- _Problem to solve_: Print every line below exactly as written, but leave the pictures behind.

== Segment start ==

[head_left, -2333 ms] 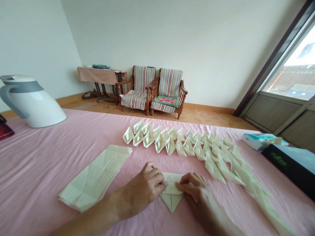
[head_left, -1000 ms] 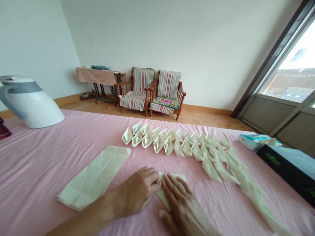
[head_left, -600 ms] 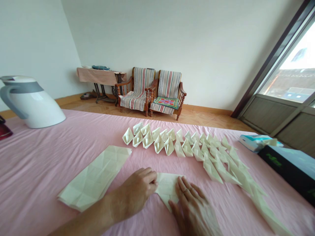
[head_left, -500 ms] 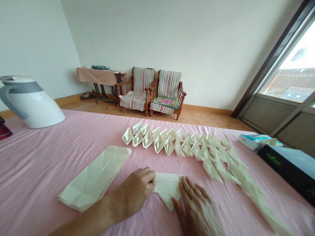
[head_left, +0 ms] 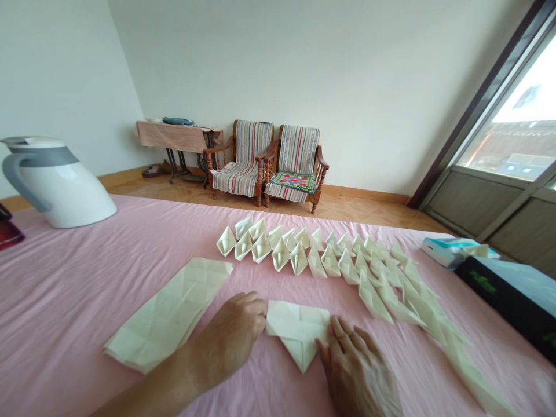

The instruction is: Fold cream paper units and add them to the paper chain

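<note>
- Many cream paper boats (head_left: pixel 297 259) are ranged beyond the hands and curved down the right side of the pink cloth (head_left: pixel 143 243).
- A stack of creased sheets (head_left: pixel 171 313) is laid left of the work, beside the left forearm; farther off, a white and grey jug (head_left: pixel 78 188) is seen.
- Green lettering is printed on the black box (head_left: pixel 504 307) at right, too blurred to be read; a blue and white pack (head_left: pixel 438 253) is placed behind it.
- The folded paper (head_left: pixel 297 324) is laid flat between the hands, its band topped away, its seamed triangle pointed nearward.
- The left hand (head_left: pixel 238 327) is loosely curled at its left edge; whether anything is pinched cannot be told.
- The right hand (head_left: pixel 360 362) is opened flat, fingertips rested at the right edge, nothing gripped.
</note>
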A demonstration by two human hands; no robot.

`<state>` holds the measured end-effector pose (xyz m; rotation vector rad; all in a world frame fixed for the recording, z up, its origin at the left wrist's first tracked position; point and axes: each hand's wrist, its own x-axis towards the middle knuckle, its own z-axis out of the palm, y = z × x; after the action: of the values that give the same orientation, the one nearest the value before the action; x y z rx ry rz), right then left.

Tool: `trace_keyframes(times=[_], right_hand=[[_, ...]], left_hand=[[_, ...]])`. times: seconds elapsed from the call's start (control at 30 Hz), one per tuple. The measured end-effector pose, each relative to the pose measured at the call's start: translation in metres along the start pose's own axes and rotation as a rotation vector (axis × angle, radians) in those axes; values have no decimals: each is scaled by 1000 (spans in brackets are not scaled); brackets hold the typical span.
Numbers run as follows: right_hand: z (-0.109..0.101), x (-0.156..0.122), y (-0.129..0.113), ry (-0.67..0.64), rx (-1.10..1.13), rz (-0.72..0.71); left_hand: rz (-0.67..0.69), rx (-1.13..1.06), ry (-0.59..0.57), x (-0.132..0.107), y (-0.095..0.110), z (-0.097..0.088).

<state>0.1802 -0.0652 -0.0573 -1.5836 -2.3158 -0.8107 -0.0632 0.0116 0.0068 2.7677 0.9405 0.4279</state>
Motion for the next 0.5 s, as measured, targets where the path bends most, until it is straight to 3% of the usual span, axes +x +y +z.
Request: trace_keyframes(times=[0.13,0.27,0.37,0.5], right_hand=[[-7,8,2,52,89,83],[-8,12,-2,82,194,199],[-4,11,-8,92,228,293],[-4,10,-9,42,262,309]], left_hand=[[-176,-184,169,4,-6,4],[-314,-233,275,12,-12,9],[-326,-272,269,19,-11,16],[-344,-308,208,23,-6,23]])
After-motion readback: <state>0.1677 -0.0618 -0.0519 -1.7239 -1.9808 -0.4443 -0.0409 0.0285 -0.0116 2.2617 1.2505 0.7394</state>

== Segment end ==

- _Output for this exercise_:
[head_left, -2333 ms] 
[head_left, -1000 ms] 
[head_left, -600 ms] 
[head_left, -500 ms] 
[head_left, +0 ms] 

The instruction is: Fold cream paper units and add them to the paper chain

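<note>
- Many cream paper boats (head_left: pixel 297 259) are ranged beyond the hands and curved down the right side of the pink cloth (head_left: pixel 143 243).
- A stack of creased sheets (head_left: pixel 171 313) is laid left of the work, beside the left forearm; farther off, a white and grey jug (head_left: pixel 78 188) is seen.
- Green lettering is printed on the black box (head_left: pixel 504 307) at right, too blurred to be read; a blue and white pack (head_left: pixel 438 253) is placed behind it.
- The folded paper (head_left: pixel 297 324) is laid flat between the hands, its band topped away, its seamed triangle pointed nearward.
- The left hand (head_left: pixel 238 327) is loosely curled at its left edge; whether anything is pinched cannot be told.
- The right hand (head_left: pixel 360 362) is opened flat, fingertips rested at the right edge, nothing gripped.
</note>
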A demonstration by two human hands; no robot.

`<state>` holds the measured end-effector pose (xyz m; rotation vector rad; all in a world frame fixed for the recording, z up, its origin at the left wrist's first tracked position; point and axes: each hand's wrist, its own x-axis towards the middle knuckle, its own z-axis out of the palm, y = z × x; after the action: of the values that give the same orientation, the one nearest the value before the action; x y z rx ry rz), right then left.

Tool: `trace_keyframes(times=[_], right_hand=[[_, ...]], left_hand=[[_, ...]])`. times: seconds elapsed from the call's start (control at 30 Hz), one per tuple. The measured end-effector pose, each relative to the pose measured at the call's start: translation in metres along the start pose's own axes and rotation as a rotation vector (axis × angle, radians) in those axes; values have no decimals: each is scaled by 1000 (spans in brackets are not scaled); brackets hold the typical span.
Numbers run as follows: right_hand: z (-0.109..0.101), x (-0.156..0.122), y (-0.129..0.113), ry (-0.67..0.64), rx (-1.10..1.13), rz (-0.72..0.71); left_hand: rz (-0.67..0.69), rx (-1.13..1.06), ry (-0.59..0.57), x (-0.132..0.107), y (-0.095..0.110), z (-0.097..0.088).

<state>0.1802 -0.0652 -0.0573 -1.5836 -2.3158 -0.8107 -0.0632 0.0116 0.0068 2.7677 0.9405 0.4279</state>
Motion for the next 0.5 s, as measured, targets where the path bends most, until it is straight to 3% of the usual span, axes +x +y +z.
Request: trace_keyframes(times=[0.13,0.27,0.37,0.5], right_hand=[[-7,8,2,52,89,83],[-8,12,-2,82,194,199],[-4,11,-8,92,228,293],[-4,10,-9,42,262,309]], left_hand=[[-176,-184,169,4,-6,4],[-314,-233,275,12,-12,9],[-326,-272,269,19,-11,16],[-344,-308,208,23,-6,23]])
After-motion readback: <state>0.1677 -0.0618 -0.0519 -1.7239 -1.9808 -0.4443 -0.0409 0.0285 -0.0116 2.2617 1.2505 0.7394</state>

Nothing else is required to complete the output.